* Dataset extract *
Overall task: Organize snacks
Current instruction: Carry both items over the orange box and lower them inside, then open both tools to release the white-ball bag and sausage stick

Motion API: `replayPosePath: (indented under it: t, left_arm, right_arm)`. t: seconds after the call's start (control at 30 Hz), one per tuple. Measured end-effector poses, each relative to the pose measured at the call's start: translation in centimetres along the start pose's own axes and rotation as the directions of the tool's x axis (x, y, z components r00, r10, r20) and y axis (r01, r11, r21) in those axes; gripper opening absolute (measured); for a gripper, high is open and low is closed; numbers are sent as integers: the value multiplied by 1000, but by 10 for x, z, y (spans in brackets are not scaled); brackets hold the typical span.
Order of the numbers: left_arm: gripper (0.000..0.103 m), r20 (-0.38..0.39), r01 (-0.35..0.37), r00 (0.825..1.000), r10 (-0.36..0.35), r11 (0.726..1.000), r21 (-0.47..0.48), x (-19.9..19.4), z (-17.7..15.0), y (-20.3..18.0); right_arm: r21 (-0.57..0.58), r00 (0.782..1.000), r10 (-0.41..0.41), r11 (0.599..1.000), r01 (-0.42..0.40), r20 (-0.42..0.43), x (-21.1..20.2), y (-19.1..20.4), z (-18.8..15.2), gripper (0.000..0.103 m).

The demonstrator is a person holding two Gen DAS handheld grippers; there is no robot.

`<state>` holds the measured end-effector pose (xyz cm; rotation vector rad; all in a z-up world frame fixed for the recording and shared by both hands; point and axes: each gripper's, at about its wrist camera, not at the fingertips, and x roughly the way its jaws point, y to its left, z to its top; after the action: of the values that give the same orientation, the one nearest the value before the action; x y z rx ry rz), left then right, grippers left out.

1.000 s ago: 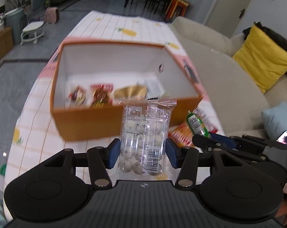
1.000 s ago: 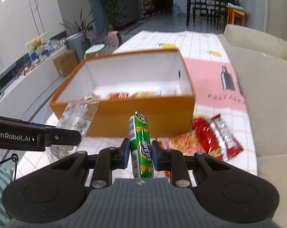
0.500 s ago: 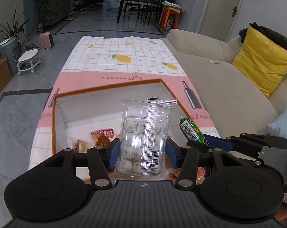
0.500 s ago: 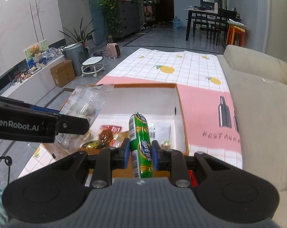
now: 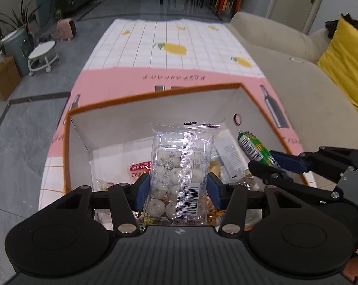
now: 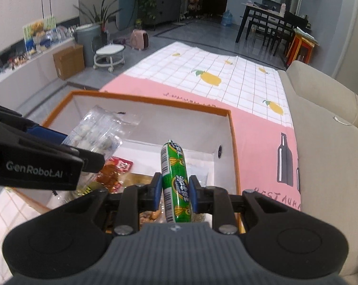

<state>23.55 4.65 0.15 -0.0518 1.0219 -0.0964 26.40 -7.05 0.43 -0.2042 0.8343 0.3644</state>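
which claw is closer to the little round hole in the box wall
Right. The right claw holds the green sausage stick beside the wall with the hole. The left claw, gripping the clear candy pack, is toward the box's opposite side.

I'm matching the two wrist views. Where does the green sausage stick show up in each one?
Left wrist: green stick at right of centre, poking up-left out of the right tool, over the box.
Right wrist: green stick at centre, upright, gripped by that tool.
Shared landmark: the round hole in the orange box's right wall.
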Motion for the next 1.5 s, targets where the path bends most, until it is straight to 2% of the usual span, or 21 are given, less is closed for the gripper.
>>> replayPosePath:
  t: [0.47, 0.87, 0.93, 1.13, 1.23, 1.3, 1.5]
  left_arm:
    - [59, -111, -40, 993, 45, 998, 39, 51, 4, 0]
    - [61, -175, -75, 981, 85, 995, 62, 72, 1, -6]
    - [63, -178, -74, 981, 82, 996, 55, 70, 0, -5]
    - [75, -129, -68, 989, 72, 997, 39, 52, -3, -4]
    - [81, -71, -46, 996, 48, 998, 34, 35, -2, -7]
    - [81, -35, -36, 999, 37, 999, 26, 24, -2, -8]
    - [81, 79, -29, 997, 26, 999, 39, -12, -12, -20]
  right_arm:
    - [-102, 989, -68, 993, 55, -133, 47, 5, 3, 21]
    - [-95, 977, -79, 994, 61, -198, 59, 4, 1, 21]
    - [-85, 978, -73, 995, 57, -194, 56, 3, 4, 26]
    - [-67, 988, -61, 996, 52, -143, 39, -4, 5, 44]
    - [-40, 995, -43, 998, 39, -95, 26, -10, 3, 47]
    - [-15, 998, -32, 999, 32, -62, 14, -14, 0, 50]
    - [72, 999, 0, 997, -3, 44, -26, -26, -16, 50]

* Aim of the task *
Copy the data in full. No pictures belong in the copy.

* Solution for this problem *
Overall task: Organize snacks
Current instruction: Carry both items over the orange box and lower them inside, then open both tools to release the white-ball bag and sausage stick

Motion API: `replayPosePath: (indented under it: t, left_arm, right_arm)`. t: seconds after the call's start (control at 30 Hz), one per tuple. Measured end-effector poses, each relative to the pose measured at the call's start: translation in centimetres along the start pose's own axes and rotation as the directions of the tool's x axis (x, y, z components r00, r10, r20) and y axis (r01, r11, r21) in those axes; gripper opening absolute (measured); for a gripper, high is open and low is closed; numbers are sent as integers: the value multiplied by 1000, but by 10 for x, z, y (spans in brackets are not scaled); brackets hold the typical span.
Order of the numbers: left_arm: gripper (0.000..0.103 m), r20 (-0.38..0.39), r01 (-0.35..0.37), r00 (0.825..1.000), r10 (-0.36..0.35), r11 (0.726..1.000), r21 (-0.47..0.48), x (-19.9..19.4), z (-17.7..15.0), y (-20.3..18.0); right_arm: r21 (-0.57..0.58), r00 (0.782..1.000), r10 (-0.41..0.41), r11 (0.599..1.000), r01 (-0.42..0.40), r20 (-0.42..0.43), x (-21.1..20.2), y (-19.1..20.4), z (-18.8..15.2), gripper (0.000..0.103 m).

The demonstrator is a person holding two Gen DAS handheld grippers; there is no robot.

`<state>` holds the measured end-effector pose (xyz cm; rotation vector rad; all in a z-up world frame fixed for the recording and shared by both hands; point and axes: each gripper's, at about its wrist camera, not at the fingertips, and x roughly the way its jaws point, y to its left, z to its top; after the action: of the values that give the same orientation, the one nearest the value before the action; x y z rx ry rz), left then right, grippers left out.

1.000 s ago: 
1.000 s ago: 
0.500 s ago: 
0.500 s ago: 
now: 
now: 

<state>23.55 4.65 0.15 -0.0518 1.0219 -0.0964 26.40 -7.05 0.43 -0.2042 0.8343 0.3644</state>
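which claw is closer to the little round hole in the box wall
Right. The right claw holds the green sausage stick beside the wall with the hole. The left claw, gripping the clear candy pack, is toward the box's opposite side.

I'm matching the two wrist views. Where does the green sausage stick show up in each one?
Left wrist: green stick at right of centre, poking up-left out of the right tool, over the box.
Right wrist: green stick at centre, upright, gripped by that tool.
Shared landmark: the round hole in the orange box's right wall.
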Motion for the next 1.5 s, targets where the path bends most, until it is straight to 2% of the usual span, or 21 are given, less is closed for the gripper.
>>> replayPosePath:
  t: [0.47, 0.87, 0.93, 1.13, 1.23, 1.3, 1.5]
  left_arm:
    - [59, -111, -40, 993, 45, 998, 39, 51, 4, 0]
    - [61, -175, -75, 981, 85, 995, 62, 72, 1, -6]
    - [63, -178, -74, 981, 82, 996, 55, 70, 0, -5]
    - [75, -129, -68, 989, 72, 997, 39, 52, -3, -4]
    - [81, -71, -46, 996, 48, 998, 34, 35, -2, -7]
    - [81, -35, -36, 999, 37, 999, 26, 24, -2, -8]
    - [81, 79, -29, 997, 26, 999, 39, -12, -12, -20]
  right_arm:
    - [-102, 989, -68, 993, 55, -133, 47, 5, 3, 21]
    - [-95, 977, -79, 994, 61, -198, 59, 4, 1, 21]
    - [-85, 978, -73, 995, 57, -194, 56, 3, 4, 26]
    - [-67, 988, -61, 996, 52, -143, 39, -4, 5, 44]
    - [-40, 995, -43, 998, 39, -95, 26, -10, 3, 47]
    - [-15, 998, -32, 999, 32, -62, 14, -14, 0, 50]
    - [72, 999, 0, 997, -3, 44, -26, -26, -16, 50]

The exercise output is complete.